Maps do not give exact measurements, so you should approximate spatial descriptions: approximately in the centre, roughly halfway along the northern edge, close to the eastern boundary. This sounds more natural and academic than trying to be impossibly precise about location.
The two maps illustrate how the town of Riverside developed between 1990 and the present day, showing changes to land use, infrastructure and facilities across the area.
Overall, the town underwent considerable transformation over the period, with agricultural and natural land largely replaced by residential, commercial and recreational development. The road network was significantly expanded, though the river and its bridge remained unchanged throughout.

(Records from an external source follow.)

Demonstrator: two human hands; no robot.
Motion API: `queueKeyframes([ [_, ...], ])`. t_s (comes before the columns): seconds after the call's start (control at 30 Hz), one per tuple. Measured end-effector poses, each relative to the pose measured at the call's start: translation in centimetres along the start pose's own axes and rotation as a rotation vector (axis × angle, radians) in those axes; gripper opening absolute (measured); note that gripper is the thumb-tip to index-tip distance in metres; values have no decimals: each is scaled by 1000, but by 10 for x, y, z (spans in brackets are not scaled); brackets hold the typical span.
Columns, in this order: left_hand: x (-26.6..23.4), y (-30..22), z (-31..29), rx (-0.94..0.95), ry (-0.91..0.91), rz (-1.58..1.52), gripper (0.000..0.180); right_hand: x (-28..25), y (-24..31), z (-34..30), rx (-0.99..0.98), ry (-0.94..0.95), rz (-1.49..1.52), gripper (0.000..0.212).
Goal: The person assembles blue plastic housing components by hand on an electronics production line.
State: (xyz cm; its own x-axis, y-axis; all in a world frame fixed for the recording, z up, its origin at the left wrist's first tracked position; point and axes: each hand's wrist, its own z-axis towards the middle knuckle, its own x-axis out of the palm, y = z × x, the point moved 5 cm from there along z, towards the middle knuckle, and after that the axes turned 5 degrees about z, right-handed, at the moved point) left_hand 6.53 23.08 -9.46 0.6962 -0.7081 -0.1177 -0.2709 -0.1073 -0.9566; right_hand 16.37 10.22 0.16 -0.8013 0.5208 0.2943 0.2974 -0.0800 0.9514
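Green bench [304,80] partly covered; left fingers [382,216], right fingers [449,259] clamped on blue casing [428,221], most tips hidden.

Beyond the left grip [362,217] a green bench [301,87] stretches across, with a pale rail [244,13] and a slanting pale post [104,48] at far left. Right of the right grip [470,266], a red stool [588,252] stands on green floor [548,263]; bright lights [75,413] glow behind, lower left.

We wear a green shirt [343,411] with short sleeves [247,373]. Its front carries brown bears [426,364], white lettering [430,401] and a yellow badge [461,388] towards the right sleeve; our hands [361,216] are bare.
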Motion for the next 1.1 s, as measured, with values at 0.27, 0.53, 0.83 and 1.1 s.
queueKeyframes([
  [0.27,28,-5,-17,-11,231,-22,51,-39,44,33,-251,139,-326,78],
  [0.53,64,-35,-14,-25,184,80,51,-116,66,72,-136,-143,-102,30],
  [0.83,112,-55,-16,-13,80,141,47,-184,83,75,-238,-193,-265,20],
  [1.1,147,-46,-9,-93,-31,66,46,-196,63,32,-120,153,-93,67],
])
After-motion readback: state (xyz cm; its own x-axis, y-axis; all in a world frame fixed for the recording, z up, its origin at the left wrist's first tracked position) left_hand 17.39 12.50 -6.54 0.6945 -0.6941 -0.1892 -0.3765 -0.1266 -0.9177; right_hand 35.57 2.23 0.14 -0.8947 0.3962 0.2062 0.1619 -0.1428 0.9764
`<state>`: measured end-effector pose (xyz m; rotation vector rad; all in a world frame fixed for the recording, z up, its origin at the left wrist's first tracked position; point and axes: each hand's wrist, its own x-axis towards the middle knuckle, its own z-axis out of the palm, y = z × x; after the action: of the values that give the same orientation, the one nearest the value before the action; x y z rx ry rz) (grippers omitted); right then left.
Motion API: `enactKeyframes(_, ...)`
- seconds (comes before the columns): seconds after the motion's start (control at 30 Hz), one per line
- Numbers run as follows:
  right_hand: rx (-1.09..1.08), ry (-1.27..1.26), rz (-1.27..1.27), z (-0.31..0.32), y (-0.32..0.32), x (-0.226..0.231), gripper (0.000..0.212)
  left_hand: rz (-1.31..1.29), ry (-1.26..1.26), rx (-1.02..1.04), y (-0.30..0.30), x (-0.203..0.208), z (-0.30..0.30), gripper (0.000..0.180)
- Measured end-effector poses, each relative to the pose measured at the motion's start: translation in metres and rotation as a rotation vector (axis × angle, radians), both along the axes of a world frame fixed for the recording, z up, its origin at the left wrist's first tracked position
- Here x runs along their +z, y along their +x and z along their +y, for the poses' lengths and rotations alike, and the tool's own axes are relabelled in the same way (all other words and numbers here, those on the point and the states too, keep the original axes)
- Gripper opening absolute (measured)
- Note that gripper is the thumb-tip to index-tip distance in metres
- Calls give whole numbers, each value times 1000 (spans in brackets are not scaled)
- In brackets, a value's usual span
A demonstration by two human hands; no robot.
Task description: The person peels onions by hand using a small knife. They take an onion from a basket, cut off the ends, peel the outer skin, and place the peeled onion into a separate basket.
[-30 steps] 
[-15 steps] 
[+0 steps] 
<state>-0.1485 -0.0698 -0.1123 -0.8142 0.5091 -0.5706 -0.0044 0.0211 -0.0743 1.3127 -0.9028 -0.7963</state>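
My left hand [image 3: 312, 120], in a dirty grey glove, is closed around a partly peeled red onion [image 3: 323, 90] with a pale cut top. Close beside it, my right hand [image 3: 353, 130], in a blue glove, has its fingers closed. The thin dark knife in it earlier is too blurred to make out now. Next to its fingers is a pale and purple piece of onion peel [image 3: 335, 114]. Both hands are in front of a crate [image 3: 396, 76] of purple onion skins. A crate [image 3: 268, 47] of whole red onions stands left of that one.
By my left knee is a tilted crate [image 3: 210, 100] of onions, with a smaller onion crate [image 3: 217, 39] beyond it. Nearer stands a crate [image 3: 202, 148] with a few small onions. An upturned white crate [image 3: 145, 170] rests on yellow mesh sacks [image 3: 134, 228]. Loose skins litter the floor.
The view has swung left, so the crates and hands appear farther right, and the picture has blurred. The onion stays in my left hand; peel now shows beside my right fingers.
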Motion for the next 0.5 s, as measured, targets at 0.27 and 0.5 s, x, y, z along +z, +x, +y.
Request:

In the northern part of the town, the farmland that previously occupied the area was cleared and replaced by a residential housing estate. To the east of the main road, a school was constructed adjacent to a small park, which was retained from the original layout. The main road itself was widened and extended northwards, improving access to the new residential zone.
In the southern section, the original woodland was largely cleared to make way for a leisure centre and car park. A footpath was built along the southern riverbank, linking the residential area to the town centre. The river and its bridge, which had occupied the south-eastern corner of the map in 1990, remained entirely unchanged, forming the only natural feature to survive the extensive redevelopment of the town.
Notice how the introduction paraphrases without copying. The overview clearly states main trends or differences without any raw data, which is the key Band 7 Task Achievement requirement. The detail paragraphs group information logically with clear progression throughout, satisfying the Coherence and Cohesion criterion. The language moves naturally between simple, compound and complex sentences without over-using linking words, and vocabulary is varied without being forced.